My mother's mother, Hirstine Hughes, lived in a white, wood-frame house on a corner
lot with a white picket fence around it, catty-cornered from the Church of Christ.
In that house she reared her four children by herself after my grandfather, Steve
Hughes, died from injuries sustained in an accident at the cotton gin. It was
in that house, at my Granny's side, that I learned what love is. By the time my
mother and dad first brought my brother and me to Granny's house in the middle
of the last century, Kopperl had ceased its bustling and was well into the slow
process of dying -- common to little back-road Texas towns. But to five-year-old
Stevie Fromholz, it was a childhood paradise.
The cotton gin had long since
closed, and the bank building had a gaping hole in the front, but George Lane
still picked up the mail at the depot about 2:15 every afternoon, and Granny and
I would go to the post office to see what catalogs had come for us to marvel over.

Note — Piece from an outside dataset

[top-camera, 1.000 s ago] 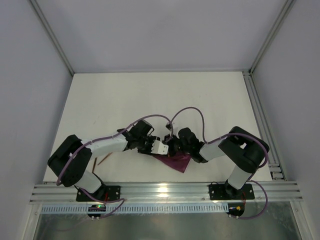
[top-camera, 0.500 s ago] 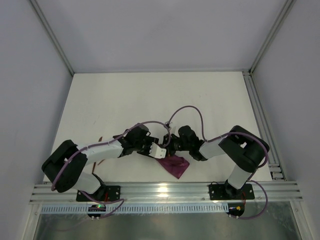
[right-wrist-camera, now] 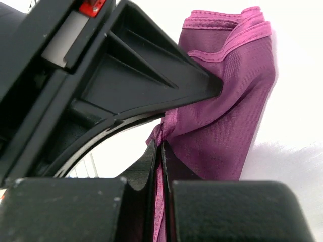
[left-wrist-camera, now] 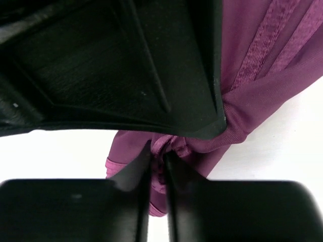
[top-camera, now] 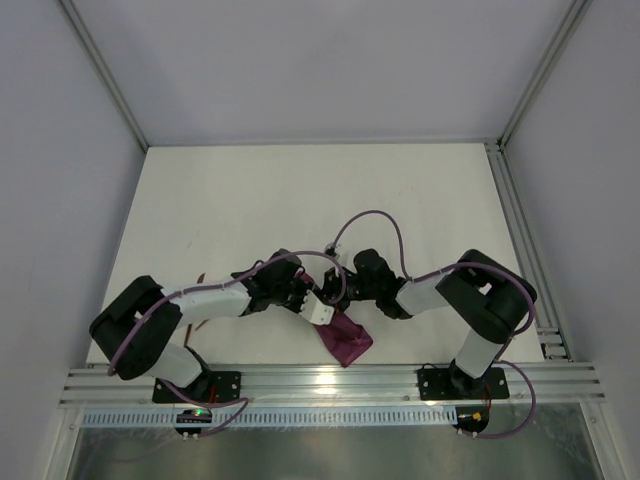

Every day but Sunday, you could hear the ring, ring of Carlo Brown's hammer in
the blacksmith's shop, and I could sit for hours in the dark, smelling the brimstone,
while Carlo and my Daddy talked about the world by the fiery glow of the forge.
Granny would take me to Walter and Fannie Day's grocery almost every day for what
we needed for supper, and there was always an ice-cold Dr. Pepper at Sleepy Hill's
General Store or Alleen's Drugstore, just down the street. Mr. Suggs' pool hall
was a safe place for us kids to be, and it was there my Uncle Pickard taught me
to shoot snooker and eight ball and it was there I heard my first juke-box blaring
out Hank Williams singing "Your Cheatin' Heart."
The caliche streets of
Kopperl were the playgrounds for all the kids in town. We were always barefoot
and running through the chalky dust from house-to-house and adventure-to- adventure.
Everyone in town knew who you were and who you belonged to and who to tell if
you were caught misbehaving (and you were always caught). The streets of Kopperl
were safe because everybody in town was watching after all the children.
To
me, Granny's old house was the heart and soul of the town. From her I learned
my manners, and to always tell the truth and to say my prayers. I learned to operate
the big Motorola radio so we could listen to "Gangbusters" and "The Grand Old
Opry" on Saturday night. I learned that a cooling breeze always blew through the
northeast bedroom. I learned that we had to go to the root cellar when the sky
turned green and the thunder rumbled and the rain fell in torrents. I learned
how to play "42" and Canasta, and that a "red three" was worth a hundred points.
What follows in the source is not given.